Syndicated — Get out your Ouija boards and crystal balls. That’s what it might take to solve the double past lives of these unique homes.
On the outside, they all have the appearance of single-family homes. But upon closer investigation, it’s pretty clear these interesting structures were originally designed for different purposes, and were home to other sorts of tenants – like school kids, congregants and even missiles!

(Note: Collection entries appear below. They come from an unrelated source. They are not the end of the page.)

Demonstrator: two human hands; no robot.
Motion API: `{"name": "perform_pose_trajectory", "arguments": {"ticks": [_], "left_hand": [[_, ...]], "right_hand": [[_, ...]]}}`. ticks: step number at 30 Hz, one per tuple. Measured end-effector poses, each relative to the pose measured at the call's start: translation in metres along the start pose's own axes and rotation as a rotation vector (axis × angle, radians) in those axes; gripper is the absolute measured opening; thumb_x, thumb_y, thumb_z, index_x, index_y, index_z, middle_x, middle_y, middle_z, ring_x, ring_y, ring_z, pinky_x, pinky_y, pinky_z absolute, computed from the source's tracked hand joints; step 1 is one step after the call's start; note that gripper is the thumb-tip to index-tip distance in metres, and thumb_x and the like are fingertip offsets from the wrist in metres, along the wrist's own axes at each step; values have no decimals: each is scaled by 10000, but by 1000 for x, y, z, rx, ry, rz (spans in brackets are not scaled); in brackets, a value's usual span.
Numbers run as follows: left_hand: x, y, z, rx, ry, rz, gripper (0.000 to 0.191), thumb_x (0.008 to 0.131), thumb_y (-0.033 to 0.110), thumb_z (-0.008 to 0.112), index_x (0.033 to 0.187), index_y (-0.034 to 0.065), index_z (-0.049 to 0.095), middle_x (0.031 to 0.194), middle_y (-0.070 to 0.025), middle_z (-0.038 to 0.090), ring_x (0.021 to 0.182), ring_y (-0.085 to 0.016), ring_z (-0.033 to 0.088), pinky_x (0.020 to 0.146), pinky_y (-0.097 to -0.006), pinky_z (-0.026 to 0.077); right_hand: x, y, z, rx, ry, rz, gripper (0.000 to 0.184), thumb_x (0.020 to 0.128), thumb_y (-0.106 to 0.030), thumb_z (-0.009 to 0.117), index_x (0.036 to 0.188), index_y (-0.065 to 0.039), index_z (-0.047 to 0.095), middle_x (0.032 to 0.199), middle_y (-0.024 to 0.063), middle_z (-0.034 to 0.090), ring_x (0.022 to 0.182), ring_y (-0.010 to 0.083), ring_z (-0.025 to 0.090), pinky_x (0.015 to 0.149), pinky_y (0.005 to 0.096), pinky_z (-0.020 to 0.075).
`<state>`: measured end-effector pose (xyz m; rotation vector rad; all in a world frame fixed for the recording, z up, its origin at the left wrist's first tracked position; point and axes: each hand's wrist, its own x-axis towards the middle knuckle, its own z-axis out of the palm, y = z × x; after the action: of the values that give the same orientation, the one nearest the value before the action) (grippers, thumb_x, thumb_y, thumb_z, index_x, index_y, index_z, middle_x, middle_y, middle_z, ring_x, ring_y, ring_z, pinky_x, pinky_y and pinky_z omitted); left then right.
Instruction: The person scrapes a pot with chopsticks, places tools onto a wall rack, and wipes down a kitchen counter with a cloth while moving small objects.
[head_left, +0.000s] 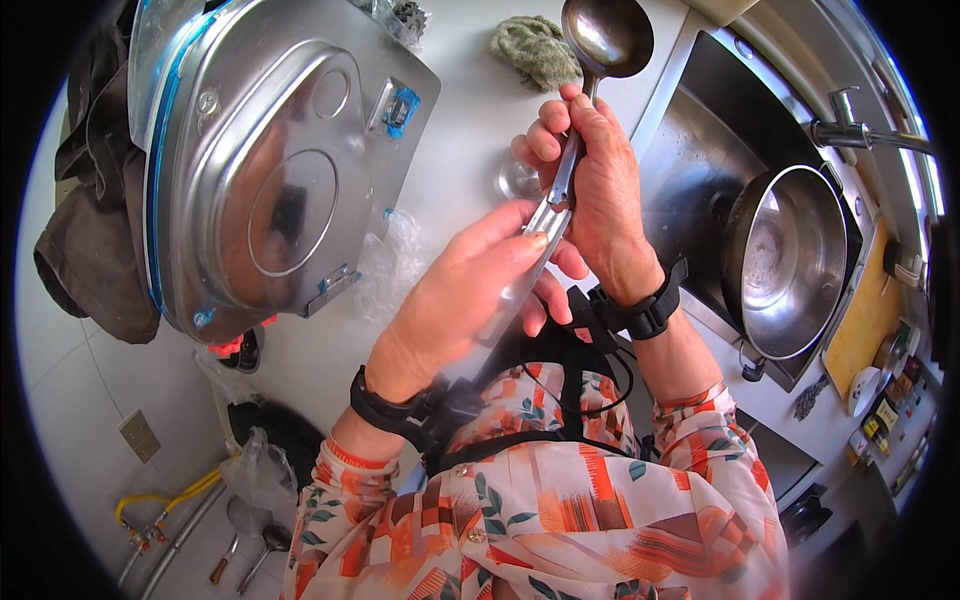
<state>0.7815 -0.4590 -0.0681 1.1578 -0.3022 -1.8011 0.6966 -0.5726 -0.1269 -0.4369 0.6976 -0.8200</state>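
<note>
A metal ladle (609, 36) is held between my two hands, its round bowl pointing away from me at the top. My right hand (600, 172) grips the metal shaft just below the bowl. Around the clear plastic handle (517, 289) at the near end, my left hand (465, 281) is closed, with the thumb on top near the joint of handle and shaft. The shaft looks worn or chipped at that joint. A crumpled green-grey cloth (534, 52) lies on the white counter left of the bowl. A small clear glass or plastic item (519, 176) stands behind my right fingers.
A large stainless steel appliance (300, 172) with blue-edged seams fills the left. Clear plastic bags (394, 259) lie beside it. On the right, a steel wok (787, 262) rests over the sink (675, 142), near a tap (847, 135) and a yellow cutting board (862, 307).
</note>
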Motion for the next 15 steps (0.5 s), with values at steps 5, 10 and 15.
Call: {"name": "perform_pose_trajectory", "arguments": {"ticks": [5,10,15], "left_hand": [[1,-5,-1,-45,19,-1,269,975,151,409,1187,-7,462,972,-129,624,694,-199,641,526,-262,480],[2,-9,-2,-185,27,-24,241,965,137,426,1155,3,486,913,-105,612,605,-157,563,476,-242,406],[1,-7,1,-155,56,-32,228,962,134,433,1141,12,503,848,-84,603,545,-124,496,432,-229,339]], "right_hand": [[3,4,-3,2,-22,11,188,935,-190,486,1070,-66,445,841,27,548,675,149,559,640,285,454],[-3,-2,0,79,-8,82,150,934,-195,501,1040,-94,468,831,32,566,695,157,581,611,274,453],[-3,-6,-4,-14,-48,137,138,933,-200,489,1032,-108,463,724,41,582,706,158,590,524,271,413]]}}
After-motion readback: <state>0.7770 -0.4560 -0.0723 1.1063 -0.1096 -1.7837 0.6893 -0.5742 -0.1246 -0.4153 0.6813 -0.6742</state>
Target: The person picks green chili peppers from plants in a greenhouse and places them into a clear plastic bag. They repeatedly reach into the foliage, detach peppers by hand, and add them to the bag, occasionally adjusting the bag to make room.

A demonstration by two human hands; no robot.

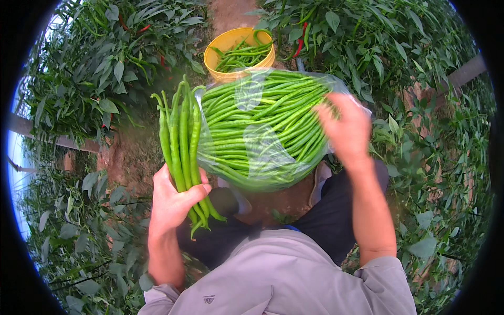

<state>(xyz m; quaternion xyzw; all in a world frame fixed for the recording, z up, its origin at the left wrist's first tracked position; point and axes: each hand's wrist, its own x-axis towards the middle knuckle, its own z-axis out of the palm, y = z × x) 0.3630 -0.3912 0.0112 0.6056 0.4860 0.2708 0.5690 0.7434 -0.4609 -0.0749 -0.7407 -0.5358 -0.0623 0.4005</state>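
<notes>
My left hand (179, 197) is closed round a bunch of long green chili peppers (183, 138), held upright with their stems at the top. To its right lies a clear plastic bag (269, 151) filled with long green peppers (228, 132), mostly lying side by side. My right hand (342, 122), blurred, is at the right end of the bag, over the pepper ends and the bag's edge. Its fingertips are too blurred to show whether they grip anything.
Beyond the bag stands a yellow bucket (209, 59) part filled with green peppers. Leafy pepper plants (114, 67) flank both sides, some bearing red peppers (300, 41). Bare soil (232, 13) runs between the rows. My knees and shoes are below the bag.
</notes>
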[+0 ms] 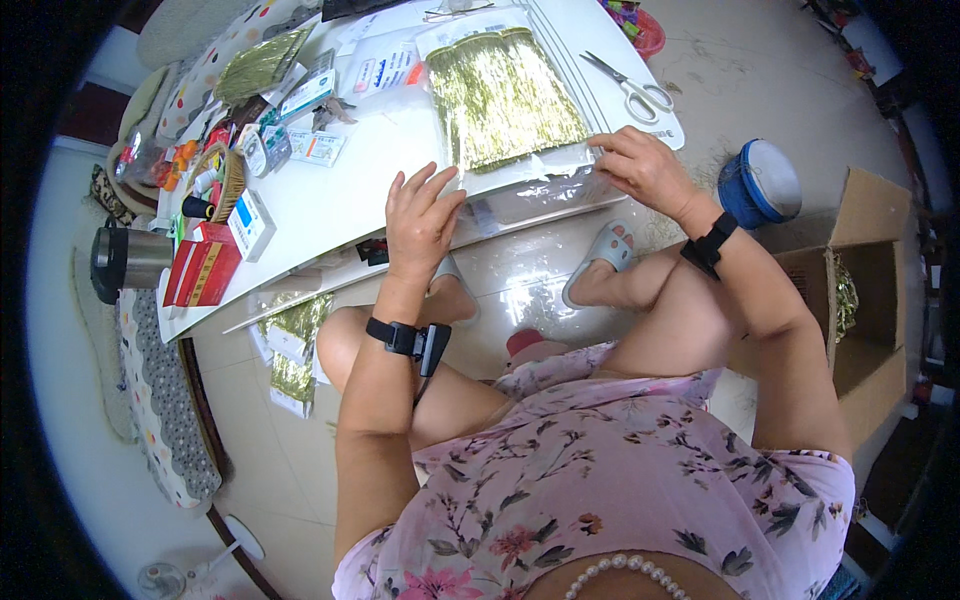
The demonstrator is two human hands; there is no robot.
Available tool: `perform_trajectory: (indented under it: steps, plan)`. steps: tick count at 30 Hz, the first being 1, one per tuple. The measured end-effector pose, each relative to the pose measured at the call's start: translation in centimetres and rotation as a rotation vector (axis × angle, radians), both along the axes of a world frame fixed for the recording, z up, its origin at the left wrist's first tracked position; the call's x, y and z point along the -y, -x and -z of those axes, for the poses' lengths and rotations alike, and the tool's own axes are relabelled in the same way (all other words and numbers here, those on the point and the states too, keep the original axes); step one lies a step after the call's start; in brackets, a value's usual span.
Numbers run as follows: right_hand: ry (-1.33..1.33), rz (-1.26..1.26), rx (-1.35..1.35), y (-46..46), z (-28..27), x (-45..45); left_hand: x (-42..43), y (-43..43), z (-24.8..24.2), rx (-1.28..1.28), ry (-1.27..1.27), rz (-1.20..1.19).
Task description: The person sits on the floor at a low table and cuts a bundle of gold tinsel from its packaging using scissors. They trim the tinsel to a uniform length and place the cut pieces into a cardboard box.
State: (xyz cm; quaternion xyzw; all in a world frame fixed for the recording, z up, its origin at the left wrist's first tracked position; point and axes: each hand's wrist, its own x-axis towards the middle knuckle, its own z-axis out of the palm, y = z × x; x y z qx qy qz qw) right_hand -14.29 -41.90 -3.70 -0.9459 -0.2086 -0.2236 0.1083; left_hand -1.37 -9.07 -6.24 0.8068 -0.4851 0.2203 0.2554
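Observation:
A clear plastic bag holding gold metallic tinsel fringe [510,101] lies flat on the white table [367,187]. Its clear end hangs over the near table edge. My left hand [422,217] is at the bag's left near corner, with fingertips at the plastic; whether they pinch it is unclear. At the right near corner, my right hand [637,165] pinches the bag's edge between thumb and fingers. White-handled scissors [637,94] lie right of the bag with the blades a little apart. Another piece of gold fringe [259,64] rests at the table's far left.
Medicine boxes [255,223], a red box [210,270] and a wicker basket [231,180] crowd the table's left side. A blue bucket [757,184] and an open cardboard box [870,315] stand on the floor at right. More packed gold fringe [292,375] lies below the table at left.

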Motion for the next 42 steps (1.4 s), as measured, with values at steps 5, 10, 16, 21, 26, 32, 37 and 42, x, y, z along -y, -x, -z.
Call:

Don’t believe us? Step inside!
Missile Silo Home
127 Standish Rd, Saranac NY (below)
For sale: $750,000
Want the ultimate conversation piece? How about living in a home on the Saranac real estate market that was once secure enough to hold a missile (above). Although there is a small, “decoy” home above ground, the main living areas lie 35 feet underground in a nuclear- and earthquake-proof space. Once the missile command center, the area has been transformed into a comfortable space with 4 bedrooms, kitchen, and living room. The home also includes an 180-foot deep silo space that once held the U.S. military’s Atlas missile.
Recently sold: $875,000
Like the painted lady row houses in the Haight-Ashbury neighborhood of San Francisco, here’s a home that is a different kind of painted lady. Built in 1896, this San Francisco home (above) was formerly a neighborhood fire station, painted with a bright red door and trim. Clues to its past still remain inside the 2-bedroom, 4,000-square-foot-home today – including a fireman’s pole. The home sold for $875,000 in December 2010.
For sale: $2.3 million
This stunning property in Fredericksburg, TX (above) gives little hint to its historic past as a schoolhouse and teacher’s residence. The 4,870-square-foot limestone home has been generously expanded and features an open floor plan with high ceilings and enormous glass sliding doors that lead to patios and the rectilinear pool.
For sale: $395,000
A classic bungalow in Atlanta is attractive enough on its own, but it comes with the added bonus of an unusual guest house that is a cozy as, well, a caboose! Painted and completely renovated, the caboose guest house has a kitchenette, small living area and nook-sized bedroom.
Currently off the market
The steel, concrete and pipes of a warehouse (above) were transformed into chic accents for this modern home on the Houston real estate market. Built as a warehouse in the 1960s, the home has been customized into a 4,704-square-foot living space with high ceilings and large windows.
For sale: $339,000
No need to make room for farm animals in this barn. The Barrington, RI home (above) was once a Civil War-era barn and much of that character was retained in the renovation. Built in 1865, the barn was converted to a “sunlight” 3-bedroom home in 1996.
For sale: $895,000
This storefront Chicago property (above) was home to several different kinds of shops over the years, but it has settled into its latest incarnation as a single-family home. The attractive conversion can’t hide its past, though, which is nice given its dramatic 20-foot-ceilings, “restaurant-grade” kitchen and roof-top terrace.
Forest Ranger Station
For sale: $359,000
Not only is this cabin nearly 100 years old, it was also once a forest ranger station serving the Sawtooth Wilderness, declared by the U.S. government to have “the clearest air in the continental United States.” The converted 3-bedroom home sits on a third of an acre and includes beach access to the Twin Lakes.
Pending sale: $789,000
When it was first constructed in 1907, this church served as a religious gathering place for decades – that is, until a couple of artists bought it and decided to transform the Seattle property into a home that showcases their art and whimsical collections. The details include a tricycle wall, a giant swing in the former sanctuary and a baptismal font-turned-bathroom. (See more about the Ballard Big House).
For sale: $649,000
Many East Coasters have taken advantage of the brick and stone warehouses left over from an industrial age long gone, turning them into luxury condos and apartments. This condo for sale in Boston (above) is located in a former furniture factory and warehouse. The 2-bedroom, 1.5-bath condo has 12-foot high ceilings, recessed lighting and an updated kitchen with gas range and granite countertops.